Other Errors
This section describes other errors that you may encounter when Horizon does not start as expected.
XML configuration errors
XML errors can occur when an XML file in the ${OPENNMS_HOME}/etc/
hierarchy contains errors that cause it not to be a well-formed XML document, or that lead to an invalid configuration according to the XML file’s schema.
Mar 20 14:41:53 rhel9h.totusmel.com opennms[130123]: Starting OpenNMS:
Mar 20 14:41:53 rhel9h.totusmel.com opennms[130823]: ERROR: XML validation failed: /opt/opennms/etc/events/VMWare.events.xml
Mar 20 14:41:53 rhel9h.totusmel.com opennms[130823]: run '/usr/bin/xmllint /opt/opennms/etc/events/VMWare.events.xml' for details
Mar 20 14:41:53 rhel9h.totusmel.com opennms[130123]: Validation failed on 1 XML files. Exiting.
Mar 20 14:41:53 rhel9h.totusmel.com opennms[130123]: failed
If you run config-tester -a
, the output shows that an error is generated immediately after the Drools Northbounder configuration is loaded:
11:05:42.570 [Main] INFO org.opennms.core.xml.AbstractJaxbConfigDao - Loaded Config for Drools Northbounder in 6 ms
java.lang.reflect.InvocationTargetException
at java.base/jdk.internal.reflect.NativeMethodAccessorImpl.invoke0(Native Method)
at java.base/jdk.internal.reflect.NativeMethodAccessorImpl.invoke(NativeMethodAccessorImpl.java:62)
at java.base/jdk.internal.reflect.DelegatingMethodAccessorImpl.invoke(DelegatingMethodAccessorImpl.java:43)
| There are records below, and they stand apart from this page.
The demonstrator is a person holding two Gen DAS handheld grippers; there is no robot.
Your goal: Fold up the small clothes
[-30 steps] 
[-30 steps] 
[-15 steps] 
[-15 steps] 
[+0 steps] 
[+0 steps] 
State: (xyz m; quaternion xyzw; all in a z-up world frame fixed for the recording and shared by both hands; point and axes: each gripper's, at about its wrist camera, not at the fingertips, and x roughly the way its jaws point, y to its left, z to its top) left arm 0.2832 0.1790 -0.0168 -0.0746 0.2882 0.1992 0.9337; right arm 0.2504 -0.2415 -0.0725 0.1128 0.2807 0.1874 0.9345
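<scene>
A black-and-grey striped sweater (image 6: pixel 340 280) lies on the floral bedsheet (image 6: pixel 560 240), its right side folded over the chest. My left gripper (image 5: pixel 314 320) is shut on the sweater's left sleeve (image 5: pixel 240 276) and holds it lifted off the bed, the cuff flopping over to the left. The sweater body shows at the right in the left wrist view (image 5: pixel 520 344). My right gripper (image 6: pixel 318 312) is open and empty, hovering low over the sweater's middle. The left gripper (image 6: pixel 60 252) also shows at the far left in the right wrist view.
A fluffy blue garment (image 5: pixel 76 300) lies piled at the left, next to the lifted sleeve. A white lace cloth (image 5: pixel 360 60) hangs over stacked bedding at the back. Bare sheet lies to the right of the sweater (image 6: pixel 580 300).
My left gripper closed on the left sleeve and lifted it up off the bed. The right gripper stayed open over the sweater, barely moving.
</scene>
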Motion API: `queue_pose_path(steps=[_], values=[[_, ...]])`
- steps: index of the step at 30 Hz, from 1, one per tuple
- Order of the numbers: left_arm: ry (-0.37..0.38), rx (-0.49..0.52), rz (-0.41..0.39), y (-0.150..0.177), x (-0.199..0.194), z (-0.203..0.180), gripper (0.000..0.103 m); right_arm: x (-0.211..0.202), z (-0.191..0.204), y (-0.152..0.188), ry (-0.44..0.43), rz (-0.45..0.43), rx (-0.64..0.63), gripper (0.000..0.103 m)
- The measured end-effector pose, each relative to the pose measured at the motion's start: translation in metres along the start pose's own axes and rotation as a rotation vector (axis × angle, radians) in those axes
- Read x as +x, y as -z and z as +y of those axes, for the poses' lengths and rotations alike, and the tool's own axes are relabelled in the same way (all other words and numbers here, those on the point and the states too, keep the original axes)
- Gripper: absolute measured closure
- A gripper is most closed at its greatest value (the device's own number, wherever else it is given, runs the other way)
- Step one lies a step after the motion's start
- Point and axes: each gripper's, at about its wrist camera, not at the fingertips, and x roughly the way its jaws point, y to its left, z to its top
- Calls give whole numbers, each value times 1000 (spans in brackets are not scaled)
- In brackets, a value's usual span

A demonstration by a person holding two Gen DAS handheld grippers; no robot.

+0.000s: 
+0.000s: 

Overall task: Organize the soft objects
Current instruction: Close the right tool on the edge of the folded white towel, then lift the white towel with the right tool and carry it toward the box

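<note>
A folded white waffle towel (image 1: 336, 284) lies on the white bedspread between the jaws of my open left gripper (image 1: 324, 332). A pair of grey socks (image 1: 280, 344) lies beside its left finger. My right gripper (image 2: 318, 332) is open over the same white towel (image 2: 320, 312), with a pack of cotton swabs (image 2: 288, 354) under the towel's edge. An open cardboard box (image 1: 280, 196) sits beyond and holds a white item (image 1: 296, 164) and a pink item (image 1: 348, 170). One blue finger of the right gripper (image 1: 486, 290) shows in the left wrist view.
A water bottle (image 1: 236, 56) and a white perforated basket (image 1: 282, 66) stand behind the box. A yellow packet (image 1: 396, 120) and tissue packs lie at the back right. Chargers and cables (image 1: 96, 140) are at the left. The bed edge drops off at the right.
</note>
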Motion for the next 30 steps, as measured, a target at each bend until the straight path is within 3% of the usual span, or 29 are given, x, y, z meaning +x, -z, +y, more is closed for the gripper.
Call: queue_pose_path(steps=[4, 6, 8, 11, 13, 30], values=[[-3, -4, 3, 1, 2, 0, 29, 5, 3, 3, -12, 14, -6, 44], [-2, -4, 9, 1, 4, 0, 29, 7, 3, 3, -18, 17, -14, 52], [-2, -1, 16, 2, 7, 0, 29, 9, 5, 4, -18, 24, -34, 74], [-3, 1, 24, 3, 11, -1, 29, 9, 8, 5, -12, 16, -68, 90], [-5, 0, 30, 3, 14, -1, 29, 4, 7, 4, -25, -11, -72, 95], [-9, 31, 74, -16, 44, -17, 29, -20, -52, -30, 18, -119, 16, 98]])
at java.base/java.lang.reflect.Method.invoke(Method.java:566)
at org.opennms.bootstrap.Bootstrap$4.run(Bootstrap.java:531)
at java.base/java.lang.Thread.run(Thread.java:829)
You can use the xmllint
tool to validate the XML files and more effectively identify the source of the error:
# xmllint --schema /var/opennms/xsds/eventconf.xsd /opt/opennms/etc/events/VMWare.events.xml --noout
/opt/opennms/etc/events/VMWare.events.xml:275: parser error : Opening and ending tag mismatch: logmsg line 273 and event
</event>
^
/opt/opennms/etc/events/VMWare.events.xml:276: parser error : Opening and ending tag mismatch: logmsg line 265 and events
</events>
^
/opt/opennms/etc/events/VMWare.events.xml:277: parser error : Premature end of data in tag event line 223
^
In this example, an unmatched tag in /opt/opennms/etc/events/VMWare.events.xml
is the source of the issue:
265 <logmsg dest="logndisplay"><p>
266 vpxdTrap trap received
267 vpxdTrapType=%parm[#1]%
268 vpxdHostName=%parm[#2]%
269 vpxdVMName=%parm[#3]%
270 vpxdNewStatus=%parm[#4]%
271 vpxdOldStatus=%parm[#5]%
272 vpxdObjValue=%parm[#6]%</p>
273 <logmsg>
This error can be fixed by updating line 273 to </logmsg>
.
If you run xmllint
again, the file should validate properly:
# xmllint --schema /var/opennms/xsds/eventconf.xsd /opt/opennms/etc/events/VMWare.events.xml --noout
/opt/opennms/etc/events/VMWare.events.xml validates
Horizon should now start properly.
You can run xmllint
on all files in ${OPENNMS_HOME}/etc/events
using this command:
for x in ${OPENNMS_HOME}/etc/events/*;do xmllint --schema ${OPENNMS_HOME}/share/xsds/eventconf.xsd $x --noout;done
xmllint can help pinpoint errors in XML syntax and in content that violates the schema (using the --schema flag).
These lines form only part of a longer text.